Items listed in a dataset

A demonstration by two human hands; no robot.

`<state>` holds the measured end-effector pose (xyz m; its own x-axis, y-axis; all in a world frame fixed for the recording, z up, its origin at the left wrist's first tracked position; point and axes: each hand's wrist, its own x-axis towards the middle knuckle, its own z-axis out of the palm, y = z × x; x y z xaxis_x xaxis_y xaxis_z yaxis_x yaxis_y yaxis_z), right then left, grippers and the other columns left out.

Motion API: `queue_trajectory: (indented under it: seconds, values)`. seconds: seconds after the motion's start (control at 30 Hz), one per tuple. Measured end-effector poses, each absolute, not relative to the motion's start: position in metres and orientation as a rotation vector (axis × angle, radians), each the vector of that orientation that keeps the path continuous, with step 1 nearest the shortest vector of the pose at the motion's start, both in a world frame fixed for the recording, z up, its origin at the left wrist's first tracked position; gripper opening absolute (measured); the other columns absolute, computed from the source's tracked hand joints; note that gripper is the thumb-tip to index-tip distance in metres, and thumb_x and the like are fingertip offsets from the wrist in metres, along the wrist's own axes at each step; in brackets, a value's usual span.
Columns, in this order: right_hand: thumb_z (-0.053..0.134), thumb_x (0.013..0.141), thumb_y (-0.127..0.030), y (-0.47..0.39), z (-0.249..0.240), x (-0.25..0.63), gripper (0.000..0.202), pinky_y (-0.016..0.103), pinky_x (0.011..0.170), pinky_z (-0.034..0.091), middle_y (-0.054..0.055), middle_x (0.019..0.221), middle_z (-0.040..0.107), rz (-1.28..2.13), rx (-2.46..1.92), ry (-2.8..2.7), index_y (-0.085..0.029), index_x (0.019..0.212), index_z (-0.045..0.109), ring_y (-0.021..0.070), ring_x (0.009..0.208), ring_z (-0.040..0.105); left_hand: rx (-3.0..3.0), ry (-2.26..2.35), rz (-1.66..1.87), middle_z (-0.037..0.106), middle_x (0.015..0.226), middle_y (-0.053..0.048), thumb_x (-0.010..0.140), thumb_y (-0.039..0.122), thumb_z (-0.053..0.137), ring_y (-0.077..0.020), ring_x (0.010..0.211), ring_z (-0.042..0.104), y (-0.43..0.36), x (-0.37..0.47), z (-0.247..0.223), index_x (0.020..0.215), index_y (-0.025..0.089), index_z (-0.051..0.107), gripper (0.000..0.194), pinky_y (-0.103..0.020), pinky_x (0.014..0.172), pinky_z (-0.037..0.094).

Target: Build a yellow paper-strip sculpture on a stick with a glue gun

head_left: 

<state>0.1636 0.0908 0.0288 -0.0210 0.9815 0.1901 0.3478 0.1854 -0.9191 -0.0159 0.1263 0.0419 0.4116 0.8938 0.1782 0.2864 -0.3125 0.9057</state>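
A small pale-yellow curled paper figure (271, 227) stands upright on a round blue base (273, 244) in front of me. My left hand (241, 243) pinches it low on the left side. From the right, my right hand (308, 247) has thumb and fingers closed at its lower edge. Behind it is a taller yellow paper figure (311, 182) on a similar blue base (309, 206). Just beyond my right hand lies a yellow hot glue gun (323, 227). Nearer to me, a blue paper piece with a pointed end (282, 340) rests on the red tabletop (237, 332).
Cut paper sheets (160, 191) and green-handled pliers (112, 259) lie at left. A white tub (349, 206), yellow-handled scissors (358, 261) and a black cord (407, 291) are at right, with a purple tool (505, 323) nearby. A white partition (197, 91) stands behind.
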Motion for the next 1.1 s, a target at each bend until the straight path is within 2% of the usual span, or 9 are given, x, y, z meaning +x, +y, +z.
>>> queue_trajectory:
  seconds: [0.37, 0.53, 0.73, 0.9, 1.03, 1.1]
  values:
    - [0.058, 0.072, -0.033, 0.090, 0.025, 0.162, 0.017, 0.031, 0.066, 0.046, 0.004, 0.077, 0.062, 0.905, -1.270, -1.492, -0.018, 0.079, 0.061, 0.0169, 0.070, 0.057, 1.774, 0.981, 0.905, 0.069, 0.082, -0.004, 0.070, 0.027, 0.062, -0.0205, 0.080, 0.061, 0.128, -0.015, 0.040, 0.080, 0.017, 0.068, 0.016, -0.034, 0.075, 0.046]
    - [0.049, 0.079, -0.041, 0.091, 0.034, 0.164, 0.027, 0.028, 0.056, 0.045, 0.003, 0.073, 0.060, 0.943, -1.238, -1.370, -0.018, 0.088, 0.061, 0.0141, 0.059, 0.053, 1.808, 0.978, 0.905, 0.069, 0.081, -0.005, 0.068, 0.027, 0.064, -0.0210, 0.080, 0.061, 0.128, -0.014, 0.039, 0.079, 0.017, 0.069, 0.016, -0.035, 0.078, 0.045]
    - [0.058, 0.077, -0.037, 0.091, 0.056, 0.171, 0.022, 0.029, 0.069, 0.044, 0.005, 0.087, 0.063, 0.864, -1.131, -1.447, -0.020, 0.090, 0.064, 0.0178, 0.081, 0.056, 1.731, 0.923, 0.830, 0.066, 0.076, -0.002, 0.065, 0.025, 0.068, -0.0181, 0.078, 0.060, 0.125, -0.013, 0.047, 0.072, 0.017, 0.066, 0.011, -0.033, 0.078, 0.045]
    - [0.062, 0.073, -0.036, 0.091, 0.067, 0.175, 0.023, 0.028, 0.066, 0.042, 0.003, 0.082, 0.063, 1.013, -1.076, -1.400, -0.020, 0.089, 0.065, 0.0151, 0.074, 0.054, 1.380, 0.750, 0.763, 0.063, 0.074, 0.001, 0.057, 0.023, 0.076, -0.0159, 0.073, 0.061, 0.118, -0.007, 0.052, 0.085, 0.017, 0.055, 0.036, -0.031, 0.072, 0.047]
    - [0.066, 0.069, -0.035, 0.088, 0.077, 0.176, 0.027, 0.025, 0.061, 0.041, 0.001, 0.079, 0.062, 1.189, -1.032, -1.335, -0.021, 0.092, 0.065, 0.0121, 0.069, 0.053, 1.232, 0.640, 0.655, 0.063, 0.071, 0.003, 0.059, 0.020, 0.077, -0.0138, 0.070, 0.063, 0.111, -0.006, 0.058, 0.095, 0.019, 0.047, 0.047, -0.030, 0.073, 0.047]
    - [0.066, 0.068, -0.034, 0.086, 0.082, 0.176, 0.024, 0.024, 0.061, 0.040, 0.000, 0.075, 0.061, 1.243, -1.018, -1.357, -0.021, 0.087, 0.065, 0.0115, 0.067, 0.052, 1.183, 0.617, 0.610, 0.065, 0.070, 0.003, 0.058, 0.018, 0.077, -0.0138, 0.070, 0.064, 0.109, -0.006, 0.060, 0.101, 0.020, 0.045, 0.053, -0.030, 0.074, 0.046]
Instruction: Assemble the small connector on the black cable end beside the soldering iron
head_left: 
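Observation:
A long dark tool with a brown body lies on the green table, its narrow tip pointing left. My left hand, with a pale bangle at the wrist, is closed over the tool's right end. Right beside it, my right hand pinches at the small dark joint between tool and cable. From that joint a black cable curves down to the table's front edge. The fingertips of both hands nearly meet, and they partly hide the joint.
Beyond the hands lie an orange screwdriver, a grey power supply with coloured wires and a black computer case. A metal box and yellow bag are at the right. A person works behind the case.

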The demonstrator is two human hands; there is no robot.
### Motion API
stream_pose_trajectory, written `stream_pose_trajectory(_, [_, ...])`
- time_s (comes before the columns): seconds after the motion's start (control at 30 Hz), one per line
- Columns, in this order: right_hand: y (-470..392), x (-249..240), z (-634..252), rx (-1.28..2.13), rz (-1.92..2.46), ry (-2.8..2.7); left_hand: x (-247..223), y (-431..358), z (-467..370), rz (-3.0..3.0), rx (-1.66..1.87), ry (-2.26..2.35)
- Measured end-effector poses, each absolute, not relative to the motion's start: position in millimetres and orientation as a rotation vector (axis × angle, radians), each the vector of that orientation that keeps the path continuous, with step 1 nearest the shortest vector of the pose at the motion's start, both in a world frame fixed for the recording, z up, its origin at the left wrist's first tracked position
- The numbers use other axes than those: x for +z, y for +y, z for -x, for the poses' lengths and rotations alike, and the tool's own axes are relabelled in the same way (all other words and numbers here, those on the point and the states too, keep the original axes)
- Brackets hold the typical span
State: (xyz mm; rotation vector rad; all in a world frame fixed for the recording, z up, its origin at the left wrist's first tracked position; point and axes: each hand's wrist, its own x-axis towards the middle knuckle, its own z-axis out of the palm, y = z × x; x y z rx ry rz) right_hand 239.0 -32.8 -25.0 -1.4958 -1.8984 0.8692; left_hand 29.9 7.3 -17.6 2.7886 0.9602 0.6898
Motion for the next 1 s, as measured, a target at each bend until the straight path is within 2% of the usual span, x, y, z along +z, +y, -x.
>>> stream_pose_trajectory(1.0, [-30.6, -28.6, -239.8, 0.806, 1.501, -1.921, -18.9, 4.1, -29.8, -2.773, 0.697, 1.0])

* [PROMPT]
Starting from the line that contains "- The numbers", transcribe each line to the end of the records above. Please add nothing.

* [RESULT FOR THIS TASK]
- The numbers use other axes than those: x for +z, y for +y, z for -x, for the poses' lengths and rotations alike, and the tool's own axes are relabelled in the same way (all other words and numbers here, those on the point and the states too, keep the original axes)
- Brackets hold the typical span
State: (xyz mm; rotation vector rad; all in a world frame fixed for the recording, z up, its origin at the left wrist's first tracked position; point and axes: each hand's wrist, its own x-axis towards the middle knuckle, its own z-axis out of the palm, y = z × x; x y z rx ry rz) right_hand 239.0 -32.8 -25.0 -1.4958 -1.8984 0.8692; left_hand 29.9 7.3 -17.6 2.7886 0.9602 0.6898
Motion for the next 1 s, as measured, a target at each bend until the straight path is within 2% of the usual span, x, y, z along +z, +y, -x.
>>> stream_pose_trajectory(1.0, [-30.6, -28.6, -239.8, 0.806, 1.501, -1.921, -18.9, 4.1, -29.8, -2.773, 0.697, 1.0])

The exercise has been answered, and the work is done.